**TO DO:**
Repeat the lines of the data exactly and exclude any picture among them.
-------- DATASET CONTENT
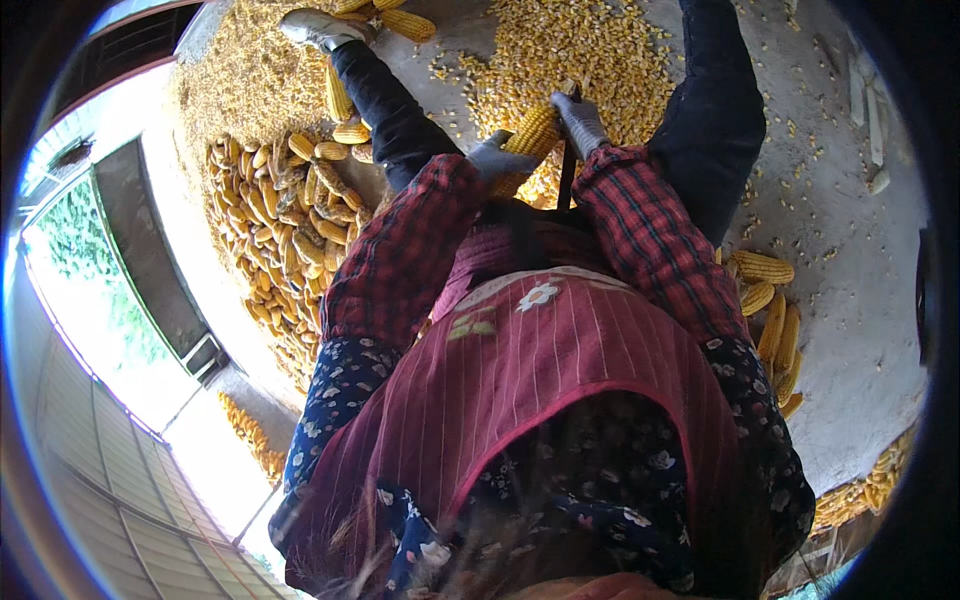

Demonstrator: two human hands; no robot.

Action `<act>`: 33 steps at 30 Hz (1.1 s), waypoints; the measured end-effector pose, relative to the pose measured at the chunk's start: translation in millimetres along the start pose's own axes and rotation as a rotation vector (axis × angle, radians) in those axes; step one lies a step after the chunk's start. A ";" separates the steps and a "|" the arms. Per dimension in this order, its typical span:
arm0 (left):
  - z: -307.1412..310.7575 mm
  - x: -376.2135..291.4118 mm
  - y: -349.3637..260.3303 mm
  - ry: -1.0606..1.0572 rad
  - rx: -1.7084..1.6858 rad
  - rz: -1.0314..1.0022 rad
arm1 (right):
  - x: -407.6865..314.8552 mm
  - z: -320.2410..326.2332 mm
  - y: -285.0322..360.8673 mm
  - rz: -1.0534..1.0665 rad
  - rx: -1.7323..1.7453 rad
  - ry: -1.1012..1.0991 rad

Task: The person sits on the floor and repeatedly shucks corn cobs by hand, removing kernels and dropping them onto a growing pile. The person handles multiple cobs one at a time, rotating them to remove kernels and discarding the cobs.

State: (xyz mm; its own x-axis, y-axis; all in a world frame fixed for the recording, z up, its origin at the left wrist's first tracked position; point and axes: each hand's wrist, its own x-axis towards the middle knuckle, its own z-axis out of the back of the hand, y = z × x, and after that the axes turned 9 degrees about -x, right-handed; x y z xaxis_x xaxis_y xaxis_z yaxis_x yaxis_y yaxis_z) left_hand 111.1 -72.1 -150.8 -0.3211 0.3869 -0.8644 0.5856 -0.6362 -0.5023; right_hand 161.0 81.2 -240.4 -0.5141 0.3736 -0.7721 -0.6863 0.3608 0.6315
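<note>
My left hand (501, 159), in a grey glove, holds a yellow corn cob (535, 133) between my knees. The cob slants up to the right, with its kernels on. My right hand (583, 121), gloved too, is at the cob's upper end, beside a dark upright bar (567, 176). Its fingers are partly hidden, so I cannot tell whether they grip the cob or the bar. A small pale piece (570, 87) shows at the bar's top. Loose corn kernels (577, 41) lie in a thick heap on the floor beneath and beyond my hands.
To the left lies a large pile of corn cobs (289, 217), with more kernels (247, 82) spread behind it. Several cobs (780, 337) rest on the concrete floor (855, 277) at right. Pale strips (874, 124) lie farther right. My shoe (319, 30) stands near cobs at the top.
</note>
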 end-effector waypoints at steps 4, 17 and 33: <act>-12.1 14.6 7.0 -0.220 0.328 -0.006 | 13.9 -4.2 -7.9 0.035 -0.147 -0.073; -39.7 -6.7 -19.7 -0.235 0.843 0.061 | 7.4 -4.1 -6.4 0.122 -0.264 -0.124; -21.2 -13.6 -4.4 -0.091 -0.190 0.028 | -20.3 4.5 16.3 0.036 0.181 0.015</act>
State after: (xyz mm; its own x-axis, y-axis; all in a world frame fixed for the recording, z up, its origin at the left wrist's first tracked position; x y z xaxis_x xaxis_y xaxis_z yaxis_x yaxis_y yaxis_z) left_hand 128.6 -60.4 -136.3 -0.3637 0.3035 -0.8807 0.7222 -0.5053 -0.4724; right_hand 162.6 83.4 -214.1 -0.5450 0.3770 -0.7489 -0.5642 0.4958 0.6602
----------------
**TASK OUTPUT:**
Demonstrator: two human hands; no robot.

Action `<act>`: 33 steps at 30 Hz (1.1 s), waypoints; the measured end-effector pose, relative to the pose measured at the chunk's start: translation in millimetres along the start pose's own axes and rotation as a rotation vector (axis × angle, radians) in those axes; step one lies a step after the chunk's start. A ";" separates the steps and a "|" the arms. Per dimension in this order, its typical span:
arm0 (left):
  - z: -307.1412..310.7575 mm
  - x: -376.2135..291.4118 mm
  - y: -349.3637..260.3303 mm
  - ry: -1.0606..1.0572 rad
  - rx: -1.7084..1.6858 rad
  - rz: -1.0314..1.0022 rad
arm1 (right):
  - x: -407.6865..314.8552 mm
  - z: -320.2410..326.2332 mm
  - y: -285.0322..360.8673 mm
  - rz: -1.0534..1.0665 rad
  - rx: -1.7323..1.7453 rad
  - ry: -1.1012..1.0991 rad

Task: The person sits on the floor and repeatedly shucks corn cobs by hand, removing kernels and dropping them onto a growing pile. The person handles multiple cobs one at a time, rotating them to remove kernels and discarding the cobs.

State: (xyz mm; its own x-axis, y-axis; all in a world frame fixed for the recording, z up, its origin at the left wrist's first tracked position; point and axes: each hand's wrist, its own x-axis towards the middle knuckle, its own z-axis out of the back of the hand, y = z × x, and after that the axes turned 9 degrees about -x, right-handed; x y z xaxis_x xaxis_y xaxis_z yaxis_x yaxis_y yaxis_z) left_hand 111.1 -72.1 -150.8 -0.3211 0.3869 -0.8644 0.5856 -0.6362 -0.5023; right_hand 161.0 81.2 -240.4 -0.5141 0.3736 -0.7721 -0.6863 0.3608 0.6315
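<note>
My left hand (501, 159), in a grey glove, holds a yellow corn cob (535, 133) between my knees. The cob slants up to the right, with its kernels on. My right hand (583, 121), gloved too, is at the cob's upper end, beside a dark upright bar (567, 176). Its fingers are partly hidden, so I cannot tell whether they grip the cob or the bar. A small pale piece (570, 87) shows at the bar's top. Loose corn kernels (577, 41) lie in a thick heap on the floor beneath and beyond my hands.
To the left lies a large pile of corn cobs (289, 217), with more kernels (247, 82) spread behind it. Several cobs (780, 337) rest on the concrete floor (855, 277) at right. Pale strips (874, 124) lie farther right. My shoe (319, 30) stands near cobs at the top.
</note>
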 end-effector waypoints at steps 4, 17 and 33: <act>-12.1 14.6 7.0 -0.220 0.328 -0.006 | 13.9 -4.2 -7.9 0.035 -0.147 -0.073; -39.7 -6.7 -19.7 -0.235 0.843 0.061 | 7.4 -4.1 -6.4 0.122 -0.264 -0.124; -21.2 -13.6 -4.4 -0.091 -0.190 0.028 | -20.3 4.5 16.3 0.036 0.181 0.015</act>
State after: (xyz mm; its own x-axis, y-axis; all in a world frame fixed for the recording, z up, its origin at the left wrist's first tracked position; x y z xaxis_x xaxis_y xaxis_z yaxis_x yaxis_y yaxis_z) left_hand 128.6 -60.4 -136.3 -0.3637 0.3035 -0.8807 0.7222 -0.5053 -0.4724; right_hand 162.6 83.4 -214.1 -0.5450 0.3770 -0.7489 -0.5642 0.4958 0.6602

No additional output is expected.